A vacinação em massa da população determinada por Napoleão acelerou o crescimento populacional. Não havia empregos para ocupar tanta gente. O mercado de trabalho não se ampliava na mesma proporção do crescimento populacional.
Para os agricultores e artesãos restava apenas uma saída: a emigração.
A carreira militar durante séculos foi uma saída para empregar os filhos que não encontravam emprego no campo nem na cidade. O serviço militar no entanto era obrigatório. Sua duração era determinada em função da situação política reinante. Em períodos de guerra o serviço militar estendia-se até a assinatura da paz. Isto gerava descontentamento. Para fugir do serviço militar a única saída era a deserção para reinos ou ducados próximos. Os que cometiam tal transgressão eram expatriados. Para eles restava também uma única saída: a emigração.
Outro fator de descontentamento foi o que podemos chamar de "a sanção da igreja". O clero francês até a revolução de 1789 compunha o chamado "Primeiro Estado". Estava assim acima da própria Nobreza que ocupava o "Segundo Estado". Os membros do alto clero, que saiam das hostes aristocratas, possuíam privilégios como receber altas pensões do tesouro, isenção de impostos, etc.
Enquanto isso o sacerdote que ministrava os sacramentos nas aldeias, que lidava com os pobres e oprimidos, para sobreviver era obrigado a cobrar pelos serviços prestados. Na Alemanha um casamento não saía por menos de R$ 130,00. Para a realização das núpcias o pagamento era efetuado antecipadamente. Se o casal não possuísse tal quantia, ocorria em muitos casos o concubinato o que era extremamente condenado pela sociedade. Os concubinos discriminados não encontravam emprego. Se possuíssem algum comércio, os fregueses desapareciam. Para estes também restava uma única saída: a emigração.
Foram estes os fatores que determinaram a emigração de alemães para o Brasil.

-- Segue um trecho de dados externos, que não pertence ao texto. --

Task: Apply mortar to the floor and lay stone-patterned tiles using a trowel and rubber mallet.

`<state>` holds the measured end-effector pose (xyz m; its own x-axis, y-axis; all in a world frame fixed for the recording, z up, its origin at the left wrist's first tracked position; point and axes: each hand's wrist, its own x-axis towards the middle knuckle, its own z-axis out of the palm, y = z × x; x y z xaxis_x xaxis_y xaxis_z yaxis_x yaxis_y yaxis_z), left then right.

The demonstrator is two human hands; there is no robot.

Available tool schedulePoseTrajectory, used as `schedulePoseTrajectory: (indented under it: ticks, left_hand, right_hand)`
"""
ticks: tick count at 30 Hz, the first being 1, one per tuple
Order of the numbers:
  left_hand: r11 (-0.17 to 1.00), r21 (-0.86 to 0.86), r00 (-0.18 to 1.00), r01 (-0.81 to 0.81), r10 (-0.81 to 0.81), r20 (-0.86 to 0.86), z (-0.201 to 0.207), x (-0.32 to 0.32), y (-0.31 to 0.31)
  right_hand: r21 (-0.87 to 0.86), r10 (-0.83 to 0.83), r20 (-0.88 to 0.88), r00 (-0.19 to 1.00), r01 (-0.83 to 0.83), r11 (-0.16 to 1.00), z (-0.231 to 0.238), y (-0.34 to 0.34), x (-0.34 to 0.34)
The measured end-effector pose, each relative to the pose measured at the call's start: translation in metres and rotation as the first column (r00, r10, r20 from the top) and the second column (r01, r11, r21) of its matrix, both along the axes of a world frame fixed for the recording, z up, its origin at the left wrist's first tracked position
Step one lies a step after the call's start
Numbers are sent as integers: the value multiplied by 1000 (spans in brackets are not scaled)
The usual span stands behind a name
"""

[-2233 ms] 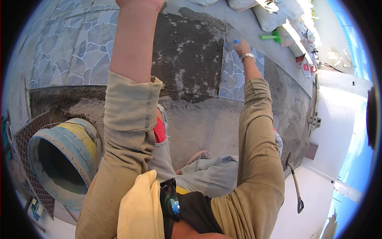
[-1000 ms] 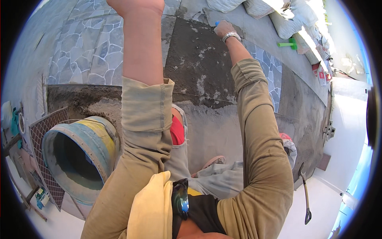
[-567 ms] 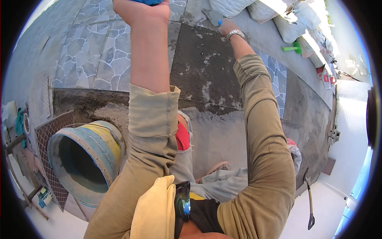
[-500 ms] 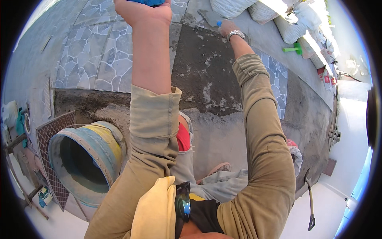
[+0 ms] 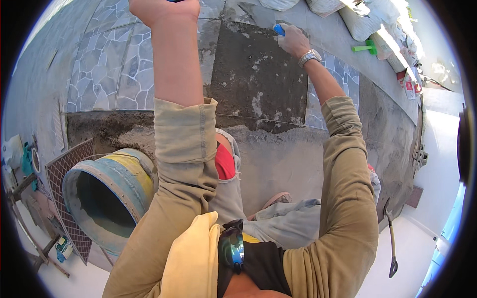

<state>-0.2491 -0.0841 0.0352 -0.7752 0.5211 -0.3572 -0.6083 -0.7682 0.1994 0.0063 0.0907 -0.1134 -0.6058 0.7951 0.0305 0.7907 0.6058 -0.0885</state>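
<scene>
My left hand (image 5: pixel 166 11) is at the top edge of the picture, its fingers out of view. A sliver of something blue shows there, most of it cut off. My right hand (image 5: pixel 294 40) is closed on the blue handle (image 5: pixel 279 30) of what looks like a trowel, over the far right of a dark, rough mortar patch (image 5: pixel 256 74). Its blade is hard to make out now. Grey stone-patterned tiles (image 5: pixel 99 69) with white lines border the patch on the left, and more tiles (image 5: pixel 343 89) lie to its right.
A blue and yellow bucket (image 5: pixel 112 198) with greyish contents tilts at my left beside a rusty mesh screen (image 5: pixel 54 164). White sacks (image 5: pixel 360 25) and a green mallet-like tool (image 5: pixel 367 47) stand at the far right. A spade (image 5: pixel 391 238) lies at the near right.
My right hand has moved nearer and slightly right with the blue handle. My left hand has shifted left and up, taking most of the blue thing out of view.
</scene>
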Motion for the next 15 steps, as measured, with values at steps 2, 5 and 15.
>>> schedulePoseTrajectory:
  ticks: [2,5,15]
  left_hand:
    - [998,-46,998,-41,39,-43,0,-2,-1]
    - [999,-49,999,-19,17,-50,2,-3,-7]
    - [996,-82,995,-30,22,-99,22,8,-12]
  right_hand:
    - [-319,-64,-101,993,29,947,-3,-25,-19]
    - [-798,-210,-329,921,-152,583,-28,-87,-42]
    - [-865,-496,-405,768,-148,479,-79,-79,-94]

E o que acontecia no Brasil. No dia 7 de Setembro de 1822, às margens do riacho Ipiranga em São Paulo, D. Pedro I havia proclamado a Independência do país. Em 1808 a Família Real Portuguesa havia fugido para o Brasil, a bordo de 14 navios ingleses, para escapar da invasão das tropas napoleônicas. Com a derrota de Napoleão em 18.6.1815, na Batalha de Waterloo, nada mais impedia o regresso de D. João VI a Portugal, o que se deu em 24.4.1821. Com o retorno da família real, entenderam as autoridades portuguesas que o Brasil deveria retornar à condição de simples colônia, fato que deixara de ser desde que fora incorporado ao Reino Unido de Portugal e Algarve. O então príncipe D. Pedro deveria retornar imediatamente à Portugal para aprimorar a sua educação, pois era o sucessor natural do seu pai no trono de Portugal.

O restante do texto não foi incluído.